EXERCISE BRIEF — No pictures belong in the copy. Retype exactly, and only, the stretch of lines below from the one with "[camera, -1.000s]" through the one with "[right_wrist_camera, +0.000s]".

──────── INFORMATION PROVIDED

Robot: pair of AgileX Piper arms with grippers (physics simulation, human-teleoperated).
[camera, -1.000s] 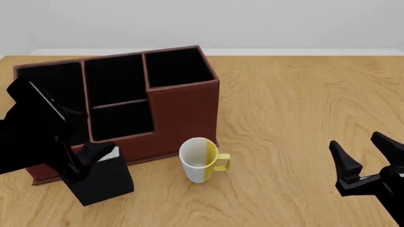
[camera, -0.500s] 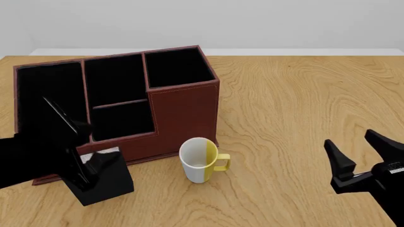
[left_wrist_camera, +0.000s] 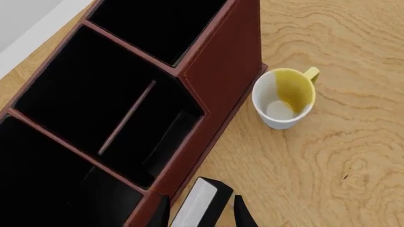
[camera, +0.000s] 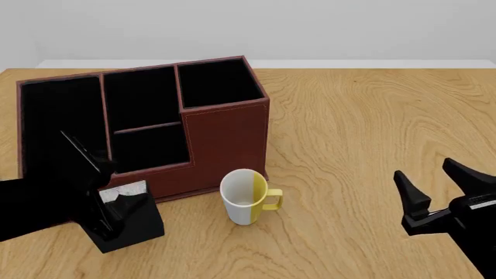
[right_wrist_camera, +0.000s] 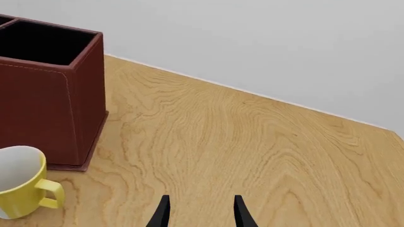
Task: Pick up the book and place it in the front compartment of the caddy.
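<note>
The book (camera: 141,224), a black block with a white page edge facing up, stands on the table just in front of the caddy's (camera: 225,135) low front-left corner. My left gripper (camera: 107,204) is open and lowered over it. In the left wrist view the book (left_wrist_camera: 203,202) sits between the two fingers with a gap on each side, beside the caddy's wall (left_wrist_camera: 227,61). My right gripper (camera: 424,171) hovers open and holds nothing at the near right of the table. It appears in its own view as the right gripper (right_wrist_camera: 199,201) over bare wood.
A white and yellow mug (camera: 245,195) stands upright in front of the caddy's tall right section, right of the book. It shows as the mug (left_wrist_camera: 284,97) and the mug (right_wrist_camera: 20,185) in the wrist views. The caddy (right_wrist_camera: 54,109) has several black-lined compartments.
My left gripper has come down and forward, so its fingers now straddle the book. The right gripper has drifted slightly left and away. Book, mug and caddy have not moved.
</note>
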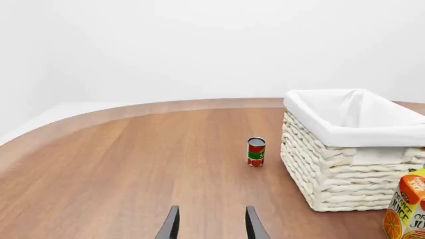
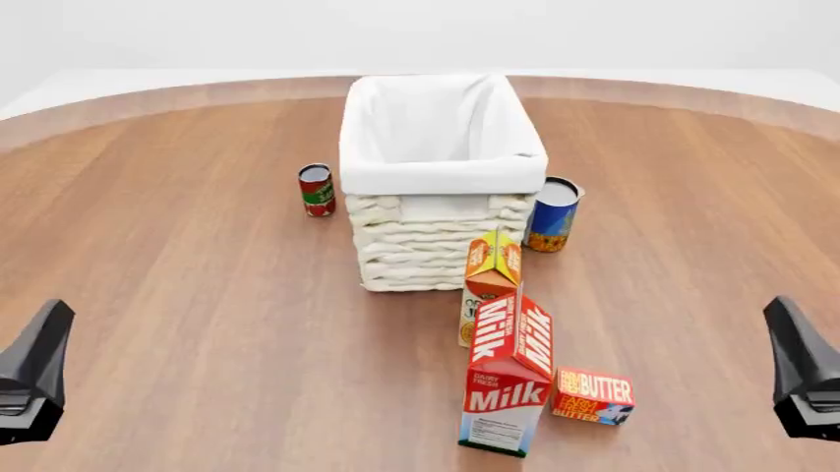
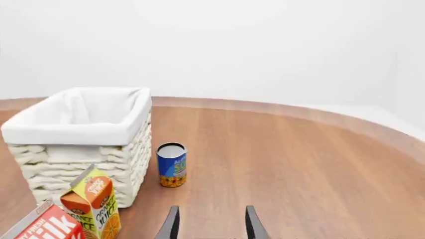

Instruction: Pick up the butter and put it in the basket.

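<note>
The butter point(image 2: 593, 395) is a small flat red-orange box lying on the table near the front, just right of the milk carton point(image 2: 510, 379). It does not show in either wrist view. The basket point(image 2: 420, 246), cream wicker with a white lining, stands at the table's middle, beyond the cartons; it also shows as the basket point(image 1: 345, 174) and the basket point(image 3: 73, 159). My left gripper point(image 2: 37, 364) hangs at the front left and my right gripper point(image 2: 801, 364) at the front right, both far from the butter. Both the left gripper point(image 1: 211, 225) and the right gripper point(image 3: 211, 225) are open and hold nothing.
An orange juice carton point(image 2: 491, 275) stands between the milk carton and the basket. A red can point(image 2: 317, 190) stands left of the basket and a blue can point(image 2: 553, 214) stands at its right front corner. The round wooden table point(image 2: 171, 256) curves away behind the basket.
</note>
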Motion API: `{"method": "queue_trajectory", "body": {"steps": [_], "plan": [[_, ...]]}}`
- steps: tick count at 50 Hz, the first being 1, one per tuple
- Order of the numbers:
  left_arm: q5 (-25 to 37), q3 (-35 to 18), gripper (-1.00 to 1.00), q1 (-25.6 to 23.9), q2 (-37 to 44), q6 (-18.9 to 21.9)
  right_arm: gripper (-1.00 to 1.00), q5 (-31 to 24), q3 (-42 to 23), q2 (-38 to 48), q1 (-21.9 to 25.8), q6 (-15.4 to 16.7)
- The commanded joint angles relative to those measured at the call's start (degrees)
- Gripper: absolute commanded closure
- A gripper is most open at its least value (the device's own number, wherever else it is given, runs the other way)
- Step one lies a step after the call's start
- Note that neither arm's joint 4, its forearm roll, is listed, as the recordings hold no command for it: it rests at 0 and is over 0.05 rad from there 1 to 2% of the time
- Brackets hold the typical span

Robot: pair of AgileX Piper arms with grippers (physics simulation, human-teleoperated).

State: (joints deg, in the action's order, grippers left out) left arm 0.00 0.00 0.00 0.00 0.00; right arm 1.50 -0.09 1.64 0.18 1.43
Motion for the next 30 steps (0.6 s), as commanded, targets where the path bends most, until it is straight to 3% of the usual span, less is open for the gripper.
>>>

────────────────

ANSWER BOX —
[camera, -1.000s] 
[camera, -0.500s] 
[left_wrist_camera, +0.000s] 
[camera, +0.000s] 
[right_wrist_camera, +0.000s] 

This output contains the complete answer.